For the material below, output exactly the span from the line with "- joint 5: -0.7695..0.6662" to the line with "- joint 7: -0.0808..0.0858", including both, and nothing besides.
──────── Data ────────
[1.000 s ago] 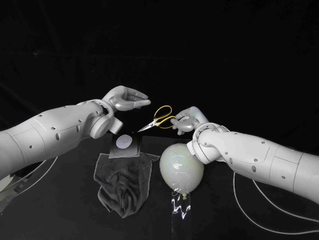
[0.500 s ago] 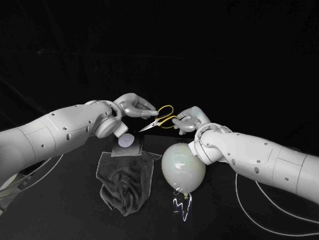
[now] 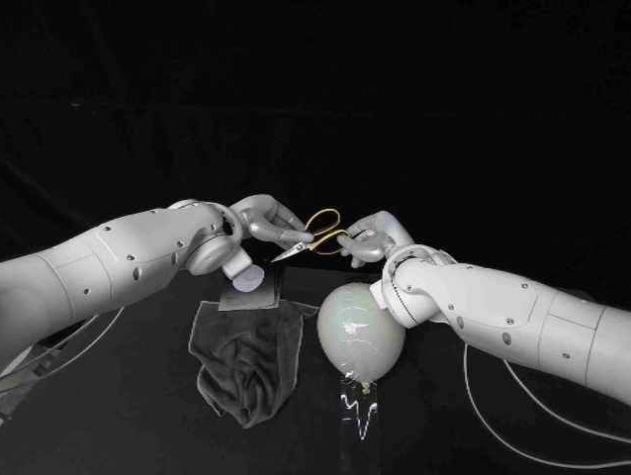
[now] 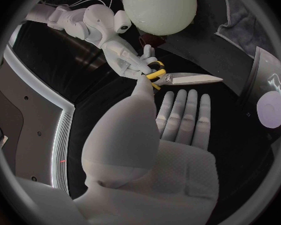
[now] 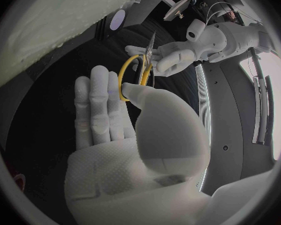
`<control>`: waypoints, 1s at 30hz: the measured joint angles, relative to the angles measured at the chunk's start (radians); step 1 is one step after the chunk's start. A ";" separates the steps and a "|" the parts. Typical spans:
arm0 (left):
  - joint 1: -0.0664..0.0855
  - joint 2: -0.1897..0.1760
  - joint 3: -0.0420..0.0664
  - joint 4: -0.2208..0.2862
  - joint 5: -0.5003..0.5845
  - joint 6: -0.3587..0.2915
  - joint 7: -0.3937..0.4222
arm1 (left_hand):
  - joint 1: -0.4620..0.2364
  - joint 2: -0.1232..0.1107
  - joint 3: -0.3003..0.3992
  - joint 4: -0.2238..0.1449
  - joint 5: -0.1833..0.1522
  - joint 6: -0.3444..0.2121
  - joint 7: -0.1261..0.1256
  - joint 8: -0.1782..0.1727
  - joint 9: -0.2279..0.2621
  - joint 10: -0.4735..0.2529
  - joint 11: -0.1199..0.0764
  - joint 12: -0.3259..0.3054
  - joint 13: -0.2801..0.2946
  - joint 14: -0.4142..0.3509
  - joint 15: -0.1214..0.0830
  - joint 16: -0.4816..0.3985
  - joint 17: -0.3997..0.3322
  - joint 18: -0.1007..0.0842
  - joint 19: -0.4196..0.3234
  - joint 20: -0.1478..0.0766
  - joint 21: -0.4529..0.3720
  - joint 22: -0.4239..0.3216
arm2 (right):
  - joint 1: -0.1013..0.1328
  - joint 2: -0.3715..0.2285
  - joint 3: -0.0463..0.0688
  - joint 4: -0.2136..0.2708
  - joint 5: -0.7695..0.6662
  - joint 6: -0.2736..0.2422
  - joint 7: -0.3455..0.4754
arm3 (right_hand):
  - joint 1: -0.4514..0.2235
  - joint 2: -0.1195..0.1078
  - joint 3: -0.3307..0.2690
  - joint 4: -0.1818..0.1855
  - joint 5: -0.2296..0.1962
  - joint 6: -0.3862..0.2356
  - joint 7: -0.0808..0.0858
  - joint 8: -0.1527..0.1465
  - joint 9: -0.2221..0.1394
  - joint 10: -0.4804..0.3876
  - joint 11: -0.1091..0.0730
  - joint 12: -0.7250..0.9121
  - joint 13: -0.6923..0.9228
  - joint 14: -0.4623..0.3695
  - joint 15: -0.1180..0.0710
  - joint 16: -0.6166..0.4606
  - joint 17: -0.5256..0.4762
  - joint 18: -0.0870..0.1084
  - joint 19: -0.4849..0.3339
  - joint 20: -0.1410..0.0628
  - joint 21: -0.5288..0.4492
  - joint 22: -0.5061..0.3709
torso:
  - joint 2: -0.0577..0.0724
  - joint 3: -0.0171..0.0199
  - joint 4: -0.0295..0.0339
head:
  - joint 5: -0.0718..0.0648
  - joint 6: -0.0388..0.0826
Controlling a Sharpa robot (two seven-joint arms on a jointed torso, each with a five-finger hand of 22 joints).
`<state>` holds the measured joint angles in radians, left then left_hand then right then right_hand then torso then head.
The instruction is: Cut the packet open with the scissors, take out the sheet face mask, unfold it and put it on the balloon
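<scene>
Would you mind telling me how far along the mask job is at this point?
Nothing is finished yet. In hand: the right hand holds the scissors, with the left hand at them. The packet looks uncut, so cutting, unfolding and dressing the balloon remain.

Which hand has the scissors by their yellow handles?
The right hand, thumb through a loop of the scissors; the left hand is beside the blades, outside both loops.

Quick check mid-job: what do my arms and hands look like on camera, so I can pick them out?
The left arm and right arm have smooth, rounded white shells dotted with small dark screw holes, with a round joint at each wrist. The left hand and right hand are silver with finely textured palms. Thin pale cables trail beneath the arms.
</scene>
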<state>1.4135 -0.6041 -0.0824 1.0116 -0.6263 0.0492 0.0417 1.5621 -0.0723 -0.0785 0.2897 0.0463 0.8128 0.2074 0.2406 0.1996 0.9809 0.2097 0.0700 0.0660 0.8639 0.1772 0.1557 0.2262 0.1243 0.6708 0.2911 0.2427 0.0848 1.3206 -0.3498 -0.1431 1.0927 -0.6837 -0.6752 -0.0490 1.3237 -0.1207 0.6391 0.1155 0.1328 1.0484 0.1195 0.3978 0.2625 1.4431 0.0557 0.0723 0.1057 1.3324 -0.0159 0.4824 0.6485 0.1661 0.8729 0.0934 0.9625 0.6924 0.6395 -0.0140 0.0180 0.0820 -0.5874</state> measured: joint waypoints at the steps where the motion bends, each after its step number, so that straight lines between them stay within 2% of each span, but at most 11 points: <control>1: 0.000 0.000 0.000 0.001 -0.001 0.005 -0.003 | 0.005 0.005 -0.003 -0.003 0.000 0.004 0.000 0.000 0.001 0.004 -0.004 0.004 0.000 0.006 0.000 0.000 0.001 0.000 0.003 -0.003 0.001 0.000 | 0.000 0.000 0.000 0.000 0.000 -0.001 0.000 | 0.000 0.000 0.000 0.000 0.000 0.000 0.000 -0.001 0.000 0.000 0.000 0.000 0.000 0.000 0.000 0.000 0.000 -0.001 0.000 0.000 0.000 0.000 | 0.000 -0.0001 0.0002 | 0.000 0.000; 4: -0.001 0.001 -0.001 0.003 -0.004 0.021 -0.009 | 0.011 0.011 -0.003 -0.003 0.000 0.019 0.002 0.010 0.003 0.026 -0.011 0.009 0.000 0.022 -0.007 0.010 0.005 0.002 0.011 -0.003 0.005 0.001 | 0.000 -0.001 0.000 0.002 0.000 -0.003 0.000 | 0.000 0.000 -0.003 -0.003 0.000 0.000 0.000 0.001 0.000 0.000 0.000 0.000 0.000 0.000 0.000 0.000 0.000 -0.004 0.000 0.000 0.000 0.000 | 0.000 0.0000 0.0007 | -0.001 0.000; 7: -0.002 0.001 -0.001 0.005 -0.008 0.039 -0.015 | 0.022 0.022 -0.007 -0.007 0.000 0.043 0.010 0.019 0.007 0.054 -0.022 0.014 0.002 0.045 -0.017 0.021 0.011 0.024 0.025 -0.003 0.015 0.003 | 0.000 -0.002 0.000 0.005 -0.001 -0.006 0.000 | 0.000 0.000 -0.003 -0.003 0.000 -0.001 0.001 0.004 0.000 0.000 0.000 0.000 0.000 0.000 0.000 0.000 0.000 -0.004 0.000 0.000 0.000 0.000 | 0.000 -0.0007 0.0010 | -0.002 0.002; 8: -0.002 0.001 -0.001 0.006 -0.009 0.043 -0.016 | 0.025 0.025 -0.007 -0.007 0.000 0.045 0.012 0.019 0.007 0.057 -0.024 0.014 0.002 0.048 -0.020 0.021 0.012 0.024 0.029 -0.004 0.017 0.004 | 0.000 -0.002 0.000 0.006 -0.001 -0.006 0.000 | 0.000 0.000 -0.003 -0.003 0.000 -0.002 0.001 0.005 0.000 0.000 0.000 0.000 0.000 0.000 0.000 0.000 0.000 -0.004 0.000 0.000 0.000 0.000 | 0.000 -0.0006 0.0010 | -0.002 0.002; 11: -0.002 0.001 -0.001 0.006 -0.011 0.056 -0.020 | 0.042 0.042 -0.007 -0.007 0.000 0.056 0.013 0.023 0.008 0.074 -0.031 0.014 0.002 0.061 -0.026 0.027 0.016 0.026 0.050 -0.003 0.026 0.008 | 0.000 -0.003 0.000 0.008 -0.001 -0.007 0.000 | 0.000 0.000 -0.003 -0.003 -0.002 -0.002 0.001 0.005 0.001 0.000 0.000 0.000 0.000 0.000 0.000 0.000 0.000 -0.004 0.000 0.000 0.000 0.000 | 0.000 -0.0011 0.0015 | -0.002 0.002; 13: -0.002 0.000 -0.001 0.006 -0.013 0.063 -0.022 | 0.057 0.057 -0.007 -0.007 0.000 0.066 0.016 0.023 0.008 0.089 -0.035 0.014 0.002 0.073 -0.030 0.033 0.020 0.038 0.057 -0.003 0.031 0.009 | 0.000 -0.004 0.000 0.009 -0.002 -0.008 0.000 | 0.000 0.000 -0.003 -0.003 -0.002 -0.002 0.001 0.005 0.002 0.000 0.000 0.000 0.000 0.000 0.000 0.000 -0.001 -0.005 0.000 0.000 0.000 0.000 | 0.001 -0.0012 0.0018 | -0.001 0.001; 20: -0.003 -0.001 -0.002 0.002 -0.015 0.077 -0.024 | 0.135 0.095 0.029 -0.015 0.000 0.090 0.007 0.029 0.008 0.119 -0.051 0.014 0.000 0.100 -0.047 0.046 0.031 0.039 0.075 -0.006 0.043 0.014 | 0.000 -0.008 0.000 0.009 -0.002 -0.010 0.000 | 0.000 0.000 0.000 -0.006 -0.004 -0.005 0.001 0.005 0.002 0.000 0.000 0.000 0.001 0.000 0.001 0.000 -0.001 -0.005 0.000 0.000 0.000 0.001 | 0.001 -0.0017 0.0016 | -0.001 -0.003; 25: -0.003 0.000 -0.002 0.001 -0.015 0.086 -0.025 | 0.200 0.103 0.077 -0.007 0.000 0.124 -0.002 0.033 0.006 0.160 -0.063 0.011 -0.002 0.134 -0.060 0.058 0.044 0.039 0.098 -0.012 0.066 0.023 | -0.001 -0.009 0.000 0.010 -0.002 -0.011 -0.001 | 0.000 0.000 0.000 -0.006 -0.006 -0.005 0.001 0.004 0.001 0.000 0.000 0.000 0.001 0.001 0.001 0.000 0.000 -0.006 0.000 0.000 0.004 0.001 | 0.001 -0.0013 0.0015 | -0.001 -0.004; 30: -0.003 0.001 -0.001 0.002 -0.015 0.093 -0.025 | 0.222 0.111 0.112 -0.004 0.000 0.143 -0.010 0.035 0.004 0.187 -0.072 0.008 -0.001 0.152 -0.067 0.066 0.051 0.039 0.104 -0.014 0.076 0.028 | -0.001 -0.008 0.000 0.012 -0.003 -0.010 -0.001 | 0.000 0.000 0.001 -0.007 -0.008 -0.005 0.001 0.004 0.001 0.000 0.000 0.000 0.001 -0.002 -0.002 0.000 0.000 0.002 0.000 0.000 0.004 0.001 | 0.001 -0.0006 0.0014 | 0.000 -0.005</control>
<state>1.4108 -0.6033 -0.0838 1.0131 -0.6412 0.1421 0.0169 1.7839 0.0387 0.0339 0.2861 0.0460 0.9555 0.1973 0.2754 0.2033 1.1681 0.1380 0.0780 0.0645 1.0158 0.1105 0.2214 0.2772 0.1628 0.7745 0.2775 0.3185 0.1129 1.3197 -0.3579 -0.1427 1.1051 -0.6865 -0.6854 -0.0496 1.3237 -0.1207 0.6403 0.1087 0.1251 1.0435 0.1209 0.4019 0.2639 1.4431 0.0557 0.0723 0.1064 1.3307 -0.0175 0.4823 0.6485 0.1685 0.8729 0.0935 0.9661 0.6935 0.6401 -0.0146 0.0195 0.0815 -0.5920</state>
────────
### Worked solution
  - joint 5: -0.7695..0.6662
  - joint 6: -0.2736..0.2422
  - joint 7: -0.3455..0.4754
arm3 (right_hand):
  - joint 1: -0.4514..0.2235
  - joint 2: -0.1195..0.1078
  - joint 3: -0.3307..0.2690
  - joint 4: -0.1818..0.1855
  - joint 5: -0.2296..0.1962
  - joint 6: -0.3862..0.2356
  - joint 7: -0.0808..0.0858

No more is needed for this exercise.